Enhanced Multi-Class Classification of Gastrointestinal Endoscopic Images with Interpretable Deep Learning Model

TL;DR

This study addresses GI endoscopy image classification by developing an augmentation-free, EfficientNetB3-based network trained on the Kvasir dataset with eight classes, achieving 94.25% test accuracy. It combines strong discriminative performance with interpretability through LIME saliency maps, enabling clinicians to see which image regions drive predictions. The approach balances accuracy, computational efficiency, and transparency, making it suitable for resource-limited clinical settings. Overall, it contributes a compact, interpretable pipeline for GI endoscopy image classification with robust generalization to unseen data.

Abstract

Endoscopy serves as an essential procedure for evaluating the gastrointestinal (GI) tract and plays a pivotal role in identifying GI-related disorders. Recent advancements in deep learning have demonstrated substantial progress in detecting abnormalities through intricate models and data augmentation methods.This research introduces a novel approach to enhance classification accuracy using 8,000 labeled endoscopic images from the Kvasir dataset, categorized into eight distinct classes. Leveraging EfficientNetB3 as the backbone, the proposed architecture eliminates reliance on data augmentation while preserving moderate model complexity. The model achieves a test accuracy of 94.25%, alongside precision and recall of 94.29% and 94.24% respectively. Furthermore, Local Interpretable Model-agnostic Explanation (LIME) saliency maps are employed to enhance interpretability by defining critical regions in the images that influenced model predictions. Overall, this work highlights the importance of AI in advancing medical imaging by combining high classification accuracy with interpretability.

Paper Structure

This paper contains 11 sections, 8 equations, 5 figures, 2 tables.

Figures (5)

  • Figure 1: Sample images from the Kvasir dataset, a widely used repository of GI endoscopic images designed for training and evaluating machine learning algorithms for automated diagnosis. Each labeled image corresponds to distinct GI findings, aiding in the development of diagnostic tools: (a) dyed-lifted polyps and (b) dyed resection margins—where staining highlights abnormalities for precise tissue removal; (c) esophagitis, characterized by inflamed esophageal tissue often associated with acid reflux; and (d), (e), and (f), showing normal anatomical landmarks such as the cecum, pylorus, and Z-line—essential for confirming complete visualization during endoscopy. Panels (g) and (h) highlight polyps with malignancy potential and ulcerative colitis, a chronic inflammatory condition requiring ongoing monitoring. The dataset's variety supports robust model development for AI-assisted diagnostics in gastroenterology.
  • Figure 2: Block diagram representing the proposed model architecture.
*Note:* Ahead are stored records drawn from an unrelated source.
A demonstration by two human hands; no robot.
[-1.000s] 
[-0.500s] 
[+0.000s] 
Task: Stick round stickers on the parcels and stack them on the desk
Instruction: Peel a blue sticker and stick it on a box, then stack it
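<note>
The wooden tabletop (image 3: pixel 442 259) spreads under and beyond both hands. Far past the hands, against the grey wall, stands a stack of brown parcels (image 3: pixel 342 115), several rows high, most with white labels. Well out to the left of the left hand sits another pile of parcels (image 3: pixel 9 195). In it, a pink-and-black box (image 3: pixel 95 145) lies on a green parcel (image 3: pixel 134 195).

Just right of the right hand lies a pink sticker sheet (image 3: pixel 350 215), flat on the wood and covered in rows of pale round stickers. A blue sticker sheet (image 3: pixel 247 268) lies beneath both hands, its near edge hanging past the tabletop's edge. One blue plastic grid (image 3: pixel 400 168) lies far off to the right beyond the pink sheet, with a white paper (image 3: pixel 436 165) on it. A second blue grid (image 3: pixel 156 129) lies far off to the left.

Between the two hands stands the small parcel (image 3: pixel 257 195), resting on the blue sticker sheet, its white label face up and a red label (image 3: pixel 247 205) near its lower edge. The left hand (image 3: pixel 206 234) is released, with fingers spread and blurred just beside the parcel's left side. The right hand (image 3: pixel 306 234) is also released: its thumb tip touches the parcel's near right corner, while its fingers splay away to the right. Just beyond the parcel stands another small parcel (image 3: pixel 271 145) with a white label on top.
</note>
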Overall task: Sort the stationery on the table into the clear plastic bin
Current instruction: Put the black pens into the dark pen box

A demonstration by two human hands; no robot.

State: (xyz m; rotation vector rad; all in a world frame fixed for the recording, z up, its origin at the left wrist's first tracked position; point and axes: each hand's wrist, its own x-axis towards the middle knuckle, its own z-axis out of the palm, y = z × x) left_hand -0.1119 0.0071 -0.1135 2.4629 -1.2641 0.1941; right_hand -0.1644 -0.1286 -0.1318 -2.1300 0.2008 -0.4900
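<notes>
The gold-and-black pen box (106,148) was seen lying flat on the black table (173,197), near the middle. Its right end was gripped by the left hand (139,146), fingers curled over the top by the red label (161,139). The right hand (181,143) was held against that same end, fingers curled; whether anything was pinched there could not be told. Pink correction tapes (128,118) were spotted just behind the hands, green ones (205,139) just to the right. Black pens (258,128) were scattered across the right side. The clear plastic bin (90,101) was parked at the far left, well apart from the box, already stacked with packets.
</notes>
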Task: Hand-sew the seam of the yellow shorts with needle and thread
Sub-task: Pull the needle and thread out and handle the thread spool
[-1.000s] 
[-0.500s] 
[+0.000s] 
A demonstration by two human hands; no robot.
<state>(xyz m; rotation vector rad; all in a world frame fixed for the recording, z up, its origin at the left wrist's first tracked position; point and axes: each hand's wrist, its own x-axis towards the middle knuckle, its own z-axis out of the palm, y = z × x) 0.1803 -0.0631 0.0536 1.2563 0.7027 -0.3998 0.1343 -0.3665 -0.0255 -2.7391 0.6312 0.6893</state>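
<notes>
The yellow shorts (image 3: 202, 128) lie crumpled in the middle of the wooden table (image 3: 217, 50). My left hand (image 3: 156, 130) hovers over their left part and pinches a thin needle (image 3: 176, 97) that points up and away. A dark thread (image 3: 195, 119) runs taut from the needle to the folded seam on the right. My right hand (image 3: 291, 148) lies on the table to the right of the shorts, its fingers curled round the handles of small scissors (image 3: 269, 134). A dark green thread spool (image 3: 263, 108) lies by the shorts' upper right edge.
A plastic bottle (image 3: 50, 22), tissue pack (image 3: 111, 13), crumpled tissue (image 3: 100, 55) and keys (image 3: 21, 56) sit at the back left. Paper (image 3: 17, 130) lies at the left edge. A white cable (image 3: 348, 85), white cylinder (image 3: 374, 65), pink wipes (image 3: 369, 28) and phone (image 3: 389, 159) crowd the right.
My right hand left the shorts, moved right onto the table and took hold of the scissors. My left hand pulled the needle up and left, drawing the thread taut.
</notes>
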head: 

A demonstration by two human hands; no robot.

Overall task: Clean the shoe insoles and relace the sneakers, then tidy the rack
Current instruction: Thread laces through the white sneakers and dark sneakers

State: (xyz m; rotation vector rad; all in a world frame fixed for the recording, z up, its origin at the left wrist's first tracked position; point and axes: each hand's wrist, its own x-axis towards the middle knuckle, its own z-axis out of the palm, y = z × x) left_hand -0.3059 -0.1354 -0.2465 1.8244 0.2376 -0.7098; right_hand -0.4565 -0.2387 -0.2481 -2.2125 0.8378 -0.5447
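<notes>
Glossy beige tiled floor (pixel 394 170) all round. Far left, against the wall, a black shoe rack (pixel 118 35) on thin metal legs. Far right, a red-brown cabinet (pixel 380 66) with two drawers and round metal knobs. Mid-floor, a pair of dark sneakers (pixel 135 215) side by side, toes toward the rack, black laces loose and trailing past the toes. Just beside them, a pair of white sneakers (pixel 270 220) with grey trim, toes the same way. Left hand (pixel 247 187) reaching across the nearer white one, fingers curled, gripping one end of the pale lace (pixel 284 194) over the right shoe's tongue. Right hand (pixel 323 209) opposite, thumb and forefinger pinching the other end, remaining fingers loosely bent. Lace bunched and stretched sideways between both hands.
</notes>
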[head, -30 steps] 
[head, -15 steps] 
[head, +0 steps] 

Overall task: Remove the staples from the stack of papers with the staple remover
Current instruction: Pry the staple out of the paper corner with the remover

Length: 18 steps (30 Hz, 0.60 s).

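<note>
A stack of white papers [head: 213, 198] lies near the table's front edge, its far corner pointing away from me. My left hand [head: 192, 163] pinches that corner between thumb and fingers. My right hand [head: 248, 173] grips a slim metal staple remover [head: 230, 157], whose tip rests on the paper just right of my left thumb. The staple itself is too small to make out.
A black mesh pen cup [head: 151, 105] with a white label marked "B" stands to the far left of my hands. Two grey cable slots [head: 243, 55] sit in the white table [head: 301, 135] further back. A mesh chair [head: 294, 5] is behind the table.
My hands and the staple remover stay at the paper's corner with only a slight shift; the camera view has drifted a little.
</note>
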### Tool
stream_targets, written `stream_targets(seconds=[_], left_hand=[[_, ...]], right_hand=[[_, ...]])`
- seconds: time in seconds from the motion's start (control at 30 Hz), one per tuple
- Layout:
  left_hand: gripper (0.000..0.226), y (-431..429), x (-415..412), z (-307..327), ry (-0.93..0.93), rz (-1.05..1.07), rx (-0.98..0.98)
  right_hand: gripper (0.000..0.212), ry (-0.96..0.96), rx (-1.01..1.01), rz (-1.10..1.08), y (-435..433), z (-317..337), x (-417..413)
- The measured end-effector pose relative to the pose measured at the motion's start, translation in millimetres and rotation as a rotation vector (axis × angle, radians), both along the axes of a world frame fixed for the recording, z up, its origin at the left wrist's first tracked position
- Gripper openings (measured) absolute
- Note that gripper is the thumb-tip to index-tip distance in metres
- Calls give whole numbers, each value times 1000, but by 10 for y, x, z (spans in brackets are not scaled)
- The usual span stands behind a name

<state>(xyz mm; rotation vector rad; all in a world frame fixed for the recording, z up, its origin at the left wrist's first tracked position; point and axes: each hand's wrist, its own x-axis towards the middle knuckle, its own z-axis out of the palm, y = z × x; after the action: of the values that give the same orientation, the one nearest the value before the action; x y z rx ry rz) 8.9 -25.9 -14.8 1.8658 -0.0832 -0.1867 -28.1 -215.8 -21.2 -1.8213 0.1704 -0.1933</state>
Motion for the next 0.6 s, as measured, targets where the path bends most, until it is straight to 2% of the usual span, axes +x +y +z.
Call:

The design includes a base model (EfficientNetB3), additional custom layers, and a softmax layer at the output for predicting class probabilities.
  • Figure 3: Training and Validation Metrics. (a) Loss reduction trend during training. (b) Accuracy progression during training.
  • Figure 4: Confusion matrices for the proposed model using the test set.
  • Figure 5: This illustrates saliency maps generated using LIME for predictions on endoscopy images. The figure pairs the original endoscopic images (a, c, e, g, i, k, m, o) with their corresponding LIME-based explanation maps (b, d, f, h, j, l, n, p). The yellow overlays identify regions that significantly influence the model’s predictions, offering insights into its decision-making process. These visualizations enhance interpretability by highlighting the model’s focus areas and its potential to aid in diagnosing gastrointestinal conditions.